HyperTools: A Python toolbox for visualizing and manipulating high-dimensional data
Data visualizations can reveal trends and patterns that are not otherwise obvious from the raw data or summary statistics. While visualizing low-dimensional data is relatively straightforward (for example, plotting the change in a variable over time as (x,y) coordinates on a graph), it is not always obvious how to visualize high-dimensional datasets in a similarly intuitive way. Here we present HypeTools, a Python toolbox for visualizing and manipulating large, high-dimensional datasets. Our primary approach is to use dimensionality reduction techniques (Pearson, 1901; Tipping & Bishop, 1999) to embed high-dimensional datasets in a lower-dimensional space, and plot the data using a simple (yet powerful) API with many options for data manipulation [e.g. hyperalignment (Haxby et al., 2011), clustering, normalizing, etc.] and plot styling. The toolbox is designed around the notion of data trajectories and point clouds. Just as the position of an object moving through space can be visualized as a 3D trajectory, HyperTools uses dimensionality reduction algorithms to create similar 2D and 3D trajectories for time series of high-dimensional observations. The trajectories may be plotted as interactive static plots or visualized as animations. These same dimensionality reduction and alignment algorithms can also reveal structure in static datasets (e.g. collections of observations or attributes). We present several examples showcasing how using our toolbox to explore data through trajectories and low-dimensional embeddings can reveal deep insights into datasets across a wide variety of domains.
💡 Research Summary
The paper introduces HyperTools, an open‑source Python toolbox designed to simplify the visualization and manipulation of high‑dimensional datasets. Recognizing that traditional 2‑D plots are insufficient for data with dozens or hundreds of features, the authors built a library that integrates a wide range of dimensionality‑reduction algorithms (PCA, PPCA, ICA, MDS, t‑SNE) and alignment techniques (hyperalignment, Shared Response Model) into a single, user‑friendly API.
At its core, HyperTools expects data in a samples × features matrix (NumPy array or Pandas DataFrame).
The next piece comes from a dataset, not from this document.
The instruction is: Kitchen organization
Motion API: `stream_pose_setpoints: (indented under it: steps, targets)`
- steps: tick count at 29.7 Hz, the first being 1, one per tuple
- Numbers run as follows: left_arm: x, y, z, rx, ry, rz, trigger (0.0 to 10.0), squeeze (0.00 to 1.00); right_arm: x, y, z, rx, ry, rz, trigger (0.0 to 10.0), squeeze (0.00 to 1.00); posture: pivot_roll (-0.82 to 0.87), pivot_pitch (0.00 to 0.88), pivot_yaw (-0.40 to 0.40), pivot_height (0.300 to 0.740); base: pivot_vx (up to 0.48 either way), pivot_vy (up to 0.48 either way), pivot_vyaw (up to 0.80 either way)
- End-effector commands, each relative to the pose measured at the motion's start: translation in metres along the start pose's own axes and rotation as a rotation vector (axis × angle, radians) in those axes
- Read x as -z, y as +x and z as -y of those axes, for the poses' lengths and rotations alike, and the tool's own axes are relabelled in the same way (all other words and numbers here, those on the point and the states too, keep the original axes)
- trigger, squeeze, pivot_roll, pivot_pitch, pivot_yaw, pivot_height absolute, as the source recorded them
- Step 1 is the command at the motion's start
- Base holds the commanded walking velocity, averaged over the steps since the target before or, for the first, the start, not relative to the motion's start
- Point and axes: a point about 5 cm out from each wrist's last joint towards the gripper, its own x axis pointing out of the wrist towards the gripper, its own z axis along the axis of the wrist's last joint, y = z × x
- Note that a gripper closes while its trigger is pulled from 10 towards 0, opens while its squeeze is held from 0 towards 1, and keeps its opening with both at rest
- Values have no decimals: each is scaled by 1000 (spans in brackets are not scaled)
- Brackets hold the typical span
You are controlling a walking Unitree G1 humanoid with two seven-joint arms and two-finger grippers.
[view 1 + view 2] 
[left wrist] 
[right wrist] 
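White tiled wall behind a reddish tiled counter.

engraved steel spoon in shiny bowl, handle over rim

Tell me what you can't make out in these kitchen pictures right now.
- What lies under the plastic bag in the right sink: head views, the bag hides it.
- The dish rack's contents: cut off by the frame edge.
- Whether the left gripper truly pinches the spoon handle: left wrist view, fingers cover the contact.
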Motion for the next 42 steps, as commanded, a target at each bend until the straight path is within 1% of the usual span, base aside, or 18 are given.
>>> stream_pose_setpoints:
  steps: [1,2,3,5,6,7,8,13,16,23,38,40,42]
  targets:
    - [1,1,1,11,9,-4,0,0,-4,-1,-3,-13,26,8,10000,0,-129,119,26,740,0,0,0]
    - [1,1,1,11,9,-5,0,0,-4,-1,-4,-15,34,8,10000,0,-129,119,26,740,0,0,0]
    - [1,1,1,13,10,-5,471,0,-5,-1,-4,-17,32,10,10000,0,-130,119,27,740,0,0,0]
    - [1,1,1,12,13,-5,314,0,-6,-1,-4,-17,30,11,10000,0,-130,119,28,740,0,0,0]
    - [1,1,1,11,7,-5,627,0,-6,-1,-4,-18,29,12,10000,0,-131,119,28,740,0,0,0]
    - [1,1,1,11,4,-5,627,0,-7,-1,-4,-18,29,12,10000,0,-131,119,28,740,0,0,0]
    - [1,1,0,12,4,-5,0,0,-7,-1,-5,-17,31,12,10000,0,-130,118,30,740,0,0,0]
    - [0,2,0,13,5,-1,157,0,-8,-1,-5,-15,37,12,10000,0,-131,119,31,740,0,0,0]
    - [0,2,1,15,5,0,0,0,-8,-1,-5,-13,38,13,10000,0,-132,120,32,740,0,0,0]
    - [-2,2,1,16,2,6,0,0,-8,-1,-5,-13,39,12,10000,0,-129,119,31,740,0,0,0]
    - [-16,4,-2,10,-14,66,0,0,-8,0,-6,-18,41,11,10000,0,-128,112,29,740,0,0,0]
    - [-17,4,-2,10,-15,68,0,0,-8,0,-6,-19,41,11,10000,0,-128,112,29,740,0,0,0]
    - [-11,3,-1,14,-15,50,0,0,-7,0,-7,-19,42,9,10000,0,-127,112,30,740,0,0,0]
When the plot function is called, missing values are automatically estimated using probabilistic PCA (PPCA) via an EM algorithm, and the data are reduced to three dimensions by default using standard PCA. Users can select alternative reduction methods through the method argument, and can also specify the target dimensionality with ndims.
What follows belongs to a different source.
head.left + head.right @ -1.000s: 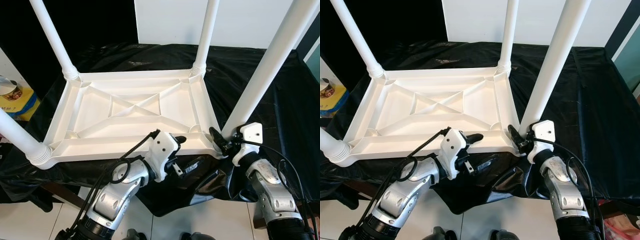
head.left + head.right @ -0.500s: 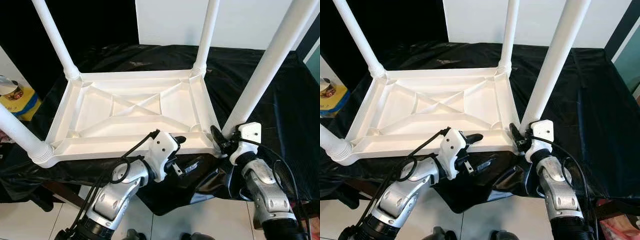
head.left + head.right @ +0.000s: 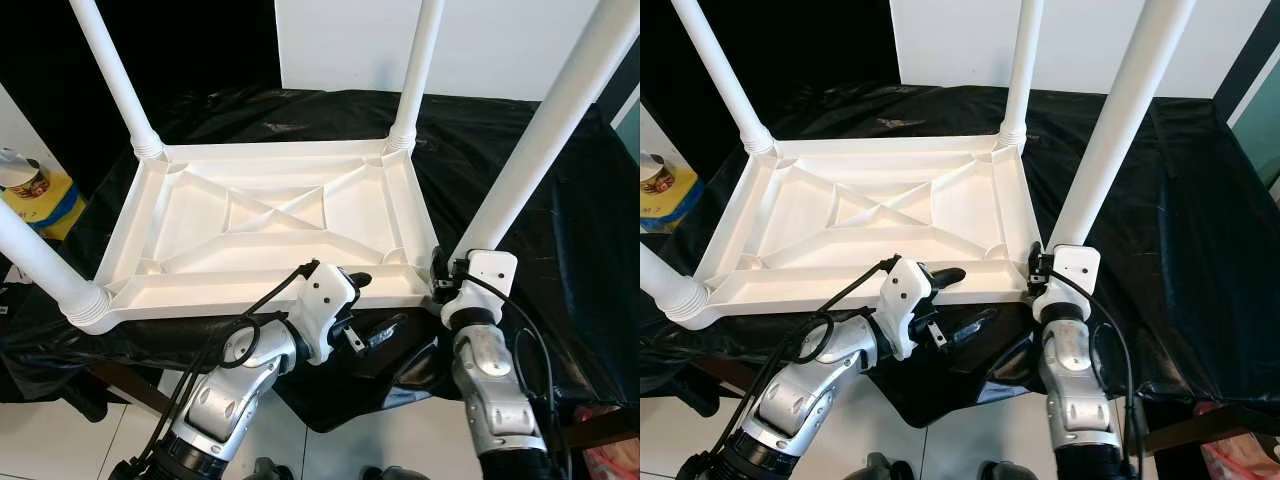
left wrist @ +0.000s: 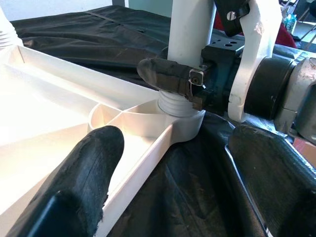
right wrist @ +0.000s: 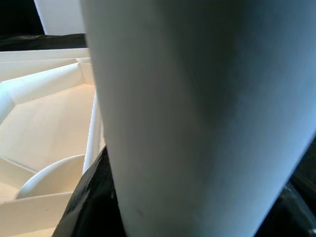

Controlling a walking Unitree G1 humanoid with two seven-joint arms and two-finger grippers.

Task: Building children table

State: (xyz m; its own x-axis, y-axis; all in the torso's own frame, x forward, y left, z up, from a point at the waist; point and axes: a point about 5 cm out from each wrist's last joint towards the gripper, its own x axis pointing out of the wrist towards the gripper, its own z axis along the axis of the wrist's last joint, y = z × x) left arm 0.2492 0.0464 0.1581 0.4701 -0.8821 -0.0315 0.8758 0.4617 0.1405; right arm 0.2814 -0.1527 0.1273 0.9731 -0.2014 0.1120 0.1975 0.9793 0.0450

Visualization is split into two modes: static and animated. Static plots generate an interactive 3‑D line plot (or 2‑D if the feature count is less than three) using Matplotlib and Seaborn. A rich set of styling options—color, palette, format strings, group‑wise coloring, custom labels, and an “explore” mode that shows labels only on mouse hover—are exposed via simple keyword arguments (color, palette, labels, explore). The library also supports plotting multiple datasets simultaneously, each rendered in a distinct color.
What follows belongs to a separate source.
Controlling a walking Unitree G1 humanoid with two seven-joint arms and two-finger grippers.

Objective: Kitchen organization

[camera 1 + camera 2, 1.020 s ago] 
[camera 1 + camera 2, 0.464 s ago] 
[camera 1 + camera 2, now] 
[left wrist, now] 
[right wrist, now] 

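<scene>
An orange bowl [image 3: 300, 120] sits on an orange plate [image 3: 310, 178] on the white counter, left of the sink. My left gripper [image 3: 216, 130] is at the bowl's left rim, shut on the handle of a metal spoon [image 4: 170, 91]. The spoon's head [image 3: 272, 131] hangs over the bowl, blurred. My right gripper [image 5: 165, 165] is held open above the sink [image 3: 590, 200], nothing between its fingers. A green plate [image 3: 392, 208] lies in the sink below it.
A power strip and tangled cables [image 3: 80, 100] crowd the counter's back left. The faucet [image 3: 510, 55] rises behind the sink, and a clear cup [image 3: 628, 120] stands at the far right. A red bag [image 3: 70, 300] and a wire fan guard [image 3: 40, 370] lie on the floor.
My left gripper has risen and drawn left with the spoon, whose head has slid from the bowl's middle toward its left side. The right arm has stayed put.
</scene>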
Animated plots are activated with animate=True. The animation iterates over rows of the data matrix, displaying a moving window (the “tail”) of the trajectory while the virtual camera rotates around a surrounding cube. Parameters such as duration, tail_duration, rotations, zoom, and chemtrails let users fine‑tune speed, tail opacity, camera motion, and whether past points are shown faintly. Both static and animated outputs can be saved directly (save_path) as PDF or MP4; MP4 export requires ffmpeg.
Beyond visualization, HyperTools provides powerful alignment capabilities. Hyperalignment, a generalization of Procrustes analysis, computes linear transformations (translation, rotation, reflection, scaling) that bring a list of datasets into a common representational space, minimizing pairwise Euclidean distances. This is especially valuable for neuroimaging, where each subject’s brain‑activity patterns occupy a different coordinate system. The toolbox also bundles the Shared Response Model (SRM) from BrainIAK as an alternative alignment method. Once aligned, datasets can be jointly reduced and plotted, making cross‑subject or cross‑modality comparisons straightforward.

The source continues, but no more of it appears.